Today’s date has been recognised as International Women’s Day for more than a century and in some countries it’s even an official holiday. But why do we need it? And why isn’t there an International Men’s Day to balance things out?

Well, though we’ve come a long way since the Suffragettes fought for women’s rights to vote and the days when we could only do a “man’s” job when he was off at war, women still have a fight on their hands when it comes to equality.

The gender pay gap and a lack of females in leadership roles is just the tip - so while commercially IWD has become a place to buy the woman in your life a bunch of flowers, we still need to highlight the inequalities women face every day and this date is the right place to start.

Women can (and do) do everything men can, but often for less pay and with sacrifice needed in order to achieve the same. Unlike for men, if generations are to continue, it is a women who carries that generation within her body and feeds them from her breasts.
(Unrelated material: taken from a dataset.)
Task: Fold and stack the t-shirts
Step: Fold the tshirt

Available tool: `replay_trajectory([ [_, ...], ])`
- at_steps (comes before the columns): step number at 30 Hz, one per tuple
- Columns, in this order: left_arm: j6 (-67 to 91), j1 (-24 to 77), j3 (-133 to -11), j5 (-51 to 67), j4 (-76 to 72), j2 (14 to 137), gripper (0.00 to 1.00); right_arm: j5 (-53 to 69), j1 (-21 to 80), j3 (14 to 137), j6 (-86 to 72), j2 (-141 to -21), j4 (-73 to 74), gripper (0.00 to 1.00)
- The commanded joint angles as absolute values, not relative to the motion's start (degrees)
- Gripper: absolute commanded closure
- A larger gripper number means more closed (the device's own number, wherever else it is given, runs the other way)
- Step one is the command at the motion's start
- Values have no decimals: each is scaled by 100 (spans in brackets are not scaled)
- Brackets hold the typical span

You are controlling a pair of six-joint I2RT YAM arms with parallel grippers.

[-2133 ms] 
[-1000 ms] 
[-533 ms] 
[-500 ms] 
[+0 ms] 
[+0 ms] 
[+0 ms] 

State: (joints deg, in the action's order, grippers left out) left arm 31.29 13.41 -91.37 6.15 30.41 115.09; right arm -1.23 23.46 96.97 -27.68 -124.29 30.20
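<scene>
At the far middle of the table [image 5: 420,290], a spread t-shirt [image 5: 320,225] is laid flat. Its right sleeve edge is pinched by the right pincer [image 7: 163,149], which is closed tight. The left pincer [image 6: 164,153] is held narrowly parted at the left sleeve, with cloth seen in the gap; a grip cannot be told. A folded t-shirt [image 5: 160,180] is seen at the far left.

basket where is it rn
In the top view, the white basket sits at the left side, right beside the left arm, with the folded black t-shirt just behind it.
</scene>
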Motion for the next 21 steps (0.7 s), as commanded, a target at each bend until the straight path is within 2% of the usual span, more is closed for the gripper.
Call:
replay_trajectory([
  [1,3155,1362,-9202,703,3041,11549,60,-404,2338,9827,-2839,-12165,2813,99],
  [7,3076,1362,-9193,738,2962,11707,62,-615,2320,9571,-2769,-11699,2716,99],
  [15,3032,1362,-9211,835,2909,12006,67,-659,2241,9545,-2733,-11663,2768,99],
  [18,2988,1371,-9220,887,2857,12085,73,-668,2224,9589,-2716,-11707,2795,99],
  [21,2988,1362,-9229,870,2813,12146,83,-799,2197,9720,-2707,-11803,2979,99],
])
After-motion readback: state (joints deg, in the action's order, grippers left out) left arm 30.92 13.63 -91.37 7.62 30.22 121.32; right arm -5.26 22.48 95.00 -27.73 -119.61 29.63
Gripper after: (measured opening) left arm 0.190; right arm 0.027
This in itself proves tricky for equality, proves a need for thought to ensure it.

The juggle of combining a career, where breaks can be detrimental, at the same time as bearing children and raising them, should be celebrated and rewarded, yet sadly, is still often the mechanism which allows women to be passed over in the workforce.

It would be far easier to be able to have a family with no disruption to your body or hormones.

No need, or desire, to take time out to adjust to caring for a newborn. To instead have the ability to wet the baby’s head for a fortnight then carry on with work as normal.

And I know the story isn’t the same for everyone, some men are incredibly hands on, sharing equally in family life and ensuring for them, personally, the unity is entirely equal; but on the whole, society dictates a systematic acceptance of roles, even though the cost of living dictates two incomes are necessary.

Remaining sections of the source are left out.